PROBLEM TO WORK ON: Look below for the lines from the one with "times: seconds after" to the one with "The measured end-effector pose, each", and copy exactly those lines, both ends included.

(Stored entries)
··········

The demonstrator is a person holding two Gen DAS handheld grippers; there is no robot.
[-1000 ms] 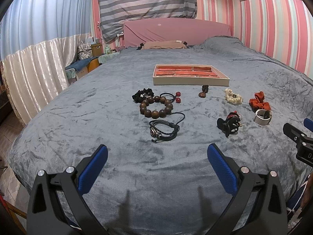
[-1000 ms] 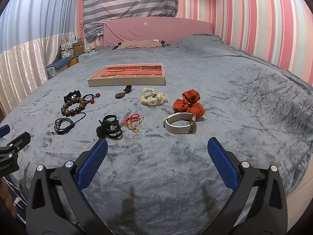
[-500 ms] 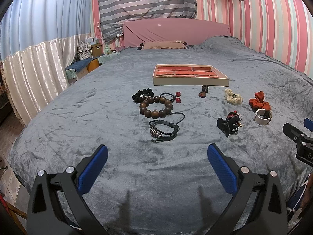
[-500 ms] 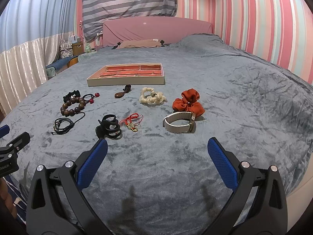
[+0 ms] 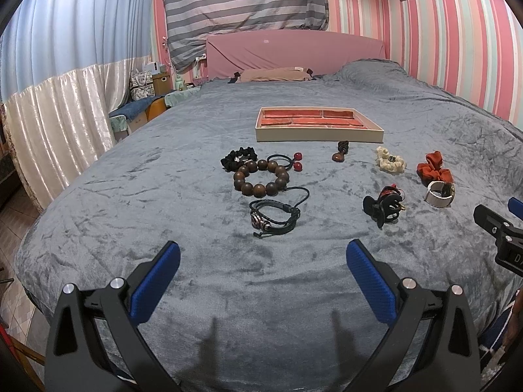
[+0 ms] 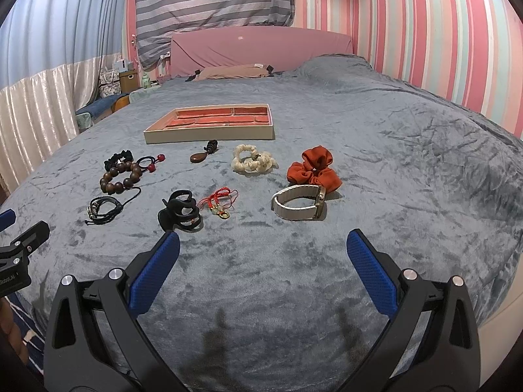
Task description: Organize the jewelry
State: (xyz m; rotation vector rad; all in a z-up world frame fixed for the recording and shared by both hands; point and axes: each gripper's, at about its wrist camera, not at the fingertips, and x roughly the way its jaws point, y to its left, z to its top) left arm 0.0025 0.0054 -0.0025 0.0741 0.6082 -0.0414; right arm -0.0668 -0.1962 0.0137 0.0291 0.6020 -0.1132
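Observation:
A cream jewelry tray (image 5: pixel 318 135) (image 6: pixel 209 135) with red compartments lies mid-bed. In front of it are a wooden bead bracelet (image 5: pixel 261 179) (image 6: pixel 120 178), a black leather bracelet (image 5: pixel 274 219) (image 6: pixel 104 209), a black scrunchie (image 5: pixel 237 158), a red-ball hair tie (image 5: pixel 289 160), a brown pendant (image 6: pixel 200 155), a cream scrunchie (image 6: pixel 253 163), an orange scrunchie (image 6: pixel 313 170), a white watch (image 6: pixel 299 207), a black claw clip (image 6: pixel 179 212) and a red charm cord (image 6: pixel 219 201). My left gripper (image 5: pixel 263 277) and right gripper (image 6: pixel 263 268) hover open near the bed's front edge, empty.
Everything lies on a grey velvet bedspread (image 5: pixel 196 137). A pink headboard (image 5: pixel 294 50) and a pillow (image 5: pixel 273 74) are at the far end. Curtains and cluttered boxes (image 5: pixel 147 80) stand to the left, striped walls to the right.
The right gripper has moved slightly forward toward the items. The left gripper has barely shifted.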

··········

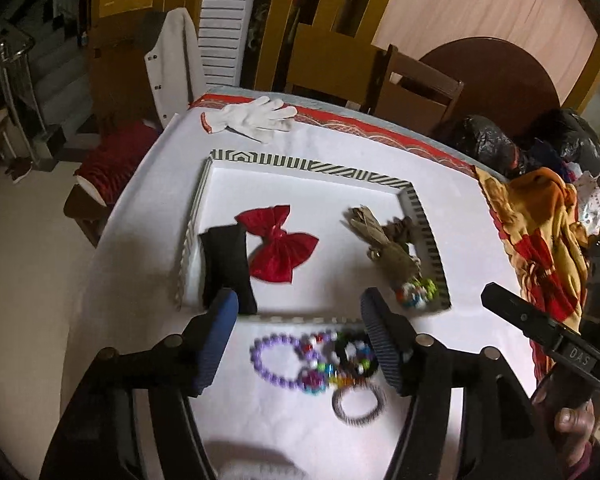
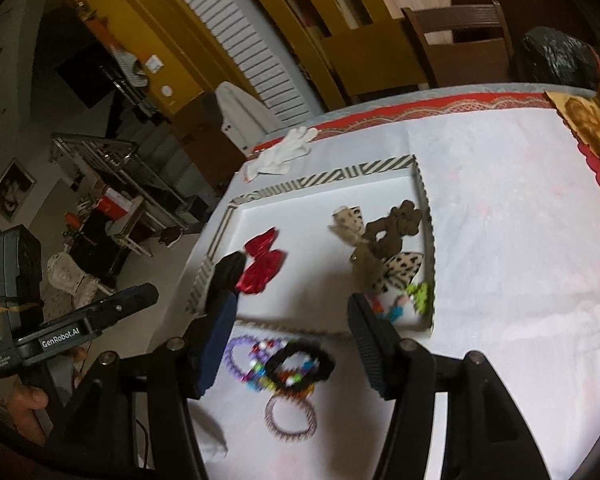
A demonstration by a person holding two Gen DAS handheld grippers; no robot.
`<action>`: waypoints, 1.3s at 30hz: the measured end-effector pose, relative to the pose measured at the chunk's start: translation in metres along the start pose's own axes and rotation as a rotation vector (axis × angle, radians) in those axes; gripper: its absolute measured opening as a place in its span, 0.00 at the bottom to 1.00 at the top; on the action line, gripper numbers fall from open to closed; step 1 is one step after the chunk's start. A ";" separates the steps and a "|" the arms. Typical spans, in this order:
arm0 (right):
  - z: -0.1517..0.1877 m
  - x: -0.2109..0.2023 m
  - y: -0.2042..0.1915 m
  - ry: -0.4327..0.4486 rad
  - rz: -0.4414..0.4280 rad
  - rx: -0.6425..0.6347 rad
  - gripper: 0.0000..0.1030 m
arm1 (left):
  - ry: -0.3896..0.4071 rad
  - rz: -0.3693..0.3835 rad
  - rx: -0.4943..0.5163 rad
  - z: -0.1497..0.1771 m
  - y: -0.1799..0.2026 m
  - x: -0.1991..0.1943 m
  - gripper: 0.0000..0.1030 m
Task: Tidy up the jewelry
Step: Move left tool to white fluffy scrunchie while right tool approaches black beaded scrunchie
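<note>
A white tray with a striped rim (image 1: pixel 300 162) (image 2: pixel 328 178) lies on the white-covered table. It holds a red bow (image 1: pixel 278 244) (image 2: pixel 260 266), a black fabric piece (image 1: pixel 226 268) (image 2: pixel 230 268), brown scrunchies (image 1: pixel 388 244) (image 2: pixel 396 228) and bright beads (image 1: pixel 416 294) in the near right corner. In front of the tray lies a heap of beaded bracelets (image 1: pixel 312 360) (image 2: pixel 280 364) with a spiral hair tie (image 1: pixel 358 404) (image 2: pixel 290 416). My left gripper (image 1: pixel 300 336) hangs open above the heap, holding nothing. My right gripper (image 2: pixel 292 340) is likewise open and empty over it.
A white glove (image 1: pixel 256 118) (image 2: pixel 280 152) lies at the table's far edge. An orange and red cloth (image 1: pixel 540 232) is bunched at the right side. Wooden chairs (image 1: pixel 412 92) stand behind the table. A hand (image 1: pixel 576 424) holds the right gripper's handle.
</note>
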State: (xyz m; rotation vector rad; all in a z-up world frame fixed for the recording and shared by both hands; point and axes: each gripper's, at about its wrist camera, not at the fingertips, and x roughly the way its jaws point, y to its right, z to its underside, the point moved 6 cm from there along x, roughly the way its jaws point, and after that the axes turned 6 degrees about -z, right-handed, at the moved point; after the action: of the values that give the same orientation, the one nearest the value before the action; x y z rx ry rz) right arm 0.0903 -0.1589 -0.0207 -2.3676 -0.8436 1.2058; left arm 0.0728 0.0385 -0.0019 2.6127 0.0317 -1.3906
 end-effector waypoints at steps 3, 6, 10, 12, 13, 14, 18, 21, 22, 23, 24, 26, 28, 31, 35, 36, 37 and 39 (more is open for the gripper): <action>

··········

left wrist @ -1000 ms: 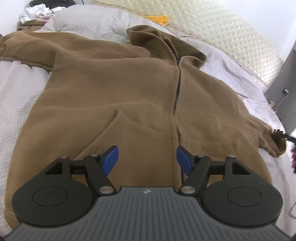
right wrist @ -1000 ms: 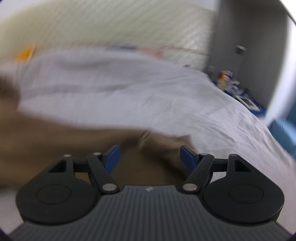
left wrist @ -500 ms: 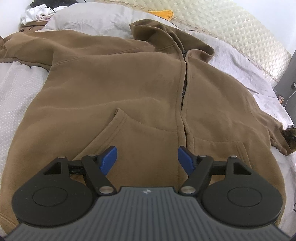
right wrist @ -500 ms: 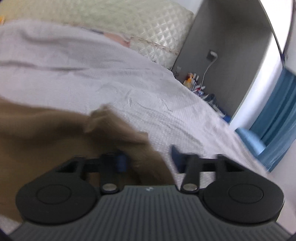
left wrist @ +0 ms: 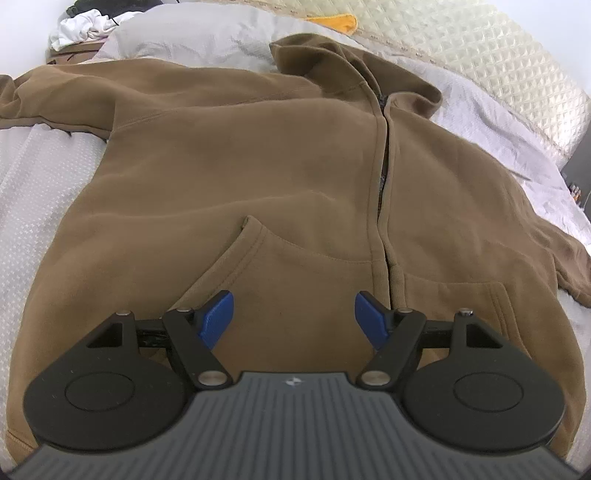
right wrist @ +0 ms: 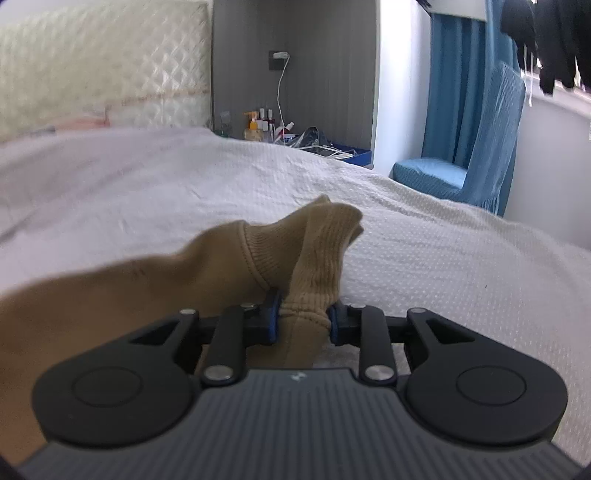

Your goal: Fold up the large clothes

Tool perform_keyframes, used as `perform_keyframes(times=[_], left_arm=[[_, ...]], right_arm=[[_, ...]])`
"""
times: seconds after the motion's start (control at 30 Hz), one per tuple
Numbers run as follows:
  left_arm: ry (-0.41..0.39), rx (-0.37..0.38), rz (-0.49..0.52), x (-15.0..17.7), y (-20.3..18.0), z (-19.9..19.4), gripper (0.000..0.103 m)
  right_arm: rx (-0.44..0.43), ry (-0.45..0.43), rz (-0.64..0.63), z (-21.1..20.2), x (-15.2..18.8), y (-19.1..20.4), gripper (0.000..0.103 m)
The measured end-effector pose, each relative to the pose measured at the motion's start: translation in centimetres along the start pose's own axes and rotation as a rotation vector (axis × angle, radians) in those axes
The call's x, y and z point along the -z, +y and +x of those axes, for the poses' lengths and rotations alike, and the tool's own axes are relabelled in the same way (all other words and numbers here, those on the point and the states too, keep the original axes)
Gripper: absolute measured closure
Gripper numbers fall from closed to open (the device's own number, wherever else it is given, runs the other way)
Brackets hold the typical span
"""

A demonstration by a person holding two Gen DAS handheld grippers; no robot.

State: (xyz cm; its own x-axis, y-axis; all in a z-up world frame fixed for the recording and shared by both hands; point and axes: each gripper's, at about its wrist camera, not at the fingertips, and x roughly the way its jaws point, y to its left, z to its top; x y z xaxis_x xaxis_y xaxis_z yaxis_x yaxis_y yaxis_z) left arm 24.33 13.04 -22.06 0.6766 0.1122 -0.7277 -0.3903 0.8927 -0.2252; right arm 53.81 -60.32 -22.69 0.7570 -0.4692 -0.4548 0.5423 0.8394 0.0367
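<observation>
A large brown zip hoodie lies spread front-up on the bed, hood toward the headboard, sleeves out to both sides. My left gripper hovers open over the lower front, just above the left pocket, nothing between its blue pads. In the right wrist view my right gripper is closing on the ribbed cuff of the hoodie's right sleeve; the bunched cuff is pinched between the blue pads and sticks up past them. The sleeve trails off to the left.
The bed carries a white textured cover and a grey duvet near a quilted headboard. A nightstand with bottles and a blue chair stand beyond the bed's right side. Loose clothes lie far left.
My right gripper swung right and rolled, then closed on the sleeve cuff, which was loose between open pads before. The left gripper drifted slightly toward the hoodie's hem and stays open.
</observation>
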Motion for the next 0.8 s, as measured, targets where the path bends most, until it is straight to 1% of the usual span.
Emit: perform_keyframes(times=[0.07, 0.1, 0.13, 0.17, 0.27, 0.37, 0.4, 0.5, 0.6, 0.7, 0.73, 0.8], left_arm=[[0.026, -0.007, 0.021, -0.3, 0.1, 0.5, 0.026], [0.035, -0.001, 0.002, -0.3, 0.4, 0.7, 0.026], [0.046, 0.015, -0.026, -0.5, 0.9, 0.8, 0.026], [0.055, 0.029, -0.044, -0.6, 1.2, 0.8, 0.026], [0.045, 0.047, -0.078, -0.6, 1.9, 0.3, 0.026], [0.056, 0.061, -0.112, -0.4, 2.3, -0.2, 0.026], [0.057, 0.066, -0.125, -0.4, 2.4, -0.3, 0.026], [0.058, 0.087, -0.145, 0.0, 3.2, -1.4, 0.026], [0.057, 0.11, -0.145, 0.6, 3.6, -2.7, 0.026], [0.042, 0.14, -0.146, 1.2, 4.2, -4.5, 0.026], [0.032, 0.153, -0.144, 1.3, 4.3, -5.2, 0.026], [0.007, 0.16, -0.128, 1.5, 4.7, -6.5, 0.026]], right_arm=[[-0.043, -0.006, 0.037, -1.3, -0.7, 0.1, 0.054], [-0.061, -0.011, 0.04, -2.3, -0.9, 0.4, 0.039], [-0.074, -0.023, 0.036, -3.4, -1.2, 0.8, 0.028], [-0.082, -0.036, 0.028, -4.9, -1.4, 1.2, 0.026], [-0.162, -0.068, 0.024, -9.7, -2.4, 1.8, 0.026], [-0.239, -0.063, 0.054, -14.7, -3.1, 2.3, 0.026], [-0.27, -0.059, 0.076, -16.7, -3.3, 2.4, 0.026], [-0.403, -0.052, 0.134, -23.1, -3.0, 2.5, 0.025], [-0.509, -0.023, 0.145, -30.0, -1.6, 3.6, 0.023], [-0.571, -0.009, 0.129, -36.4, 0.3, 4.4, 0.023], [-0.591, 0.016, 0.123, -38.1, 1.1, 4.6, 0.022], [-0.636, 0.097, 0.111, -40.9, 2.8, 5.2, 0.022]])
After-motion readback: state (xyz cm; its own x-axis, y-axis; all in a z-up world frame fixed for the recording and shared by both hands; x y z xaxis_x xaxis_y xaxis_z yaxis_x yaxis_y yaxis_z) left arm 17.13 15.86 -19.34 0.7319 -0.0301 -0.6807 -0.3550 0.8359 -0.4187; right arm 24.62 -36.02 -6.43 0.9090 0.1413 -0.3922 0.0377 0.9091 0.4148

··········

ANSWER BOX:
times: seconds after the motion's start (control at 30 Hz), one per tuple
Numbers run as follows:
  left_arm: ry (-0.41..0.39), rx (-0.37..0.38), rz (-0.49..0.52), x (-15.0..17.7), y (-20.3..18.0), z (-19.9..19.4), gripper (0.000..0.103 m)
  right_arm: rx (-0.44..0.43), ry (-0.45..0.43), rz (-0.64..0.63), z (-21.1..20.2), x (-15.2..18.8), y (-19.1..20.4), gripper (0.000..0.103 m)
The measured end-effector pose, each relative to the pose measured at the motion's start: translation in centimetres along the start pose's own axes and rotation as a rotation vector (axis × angle, radians) in those axes

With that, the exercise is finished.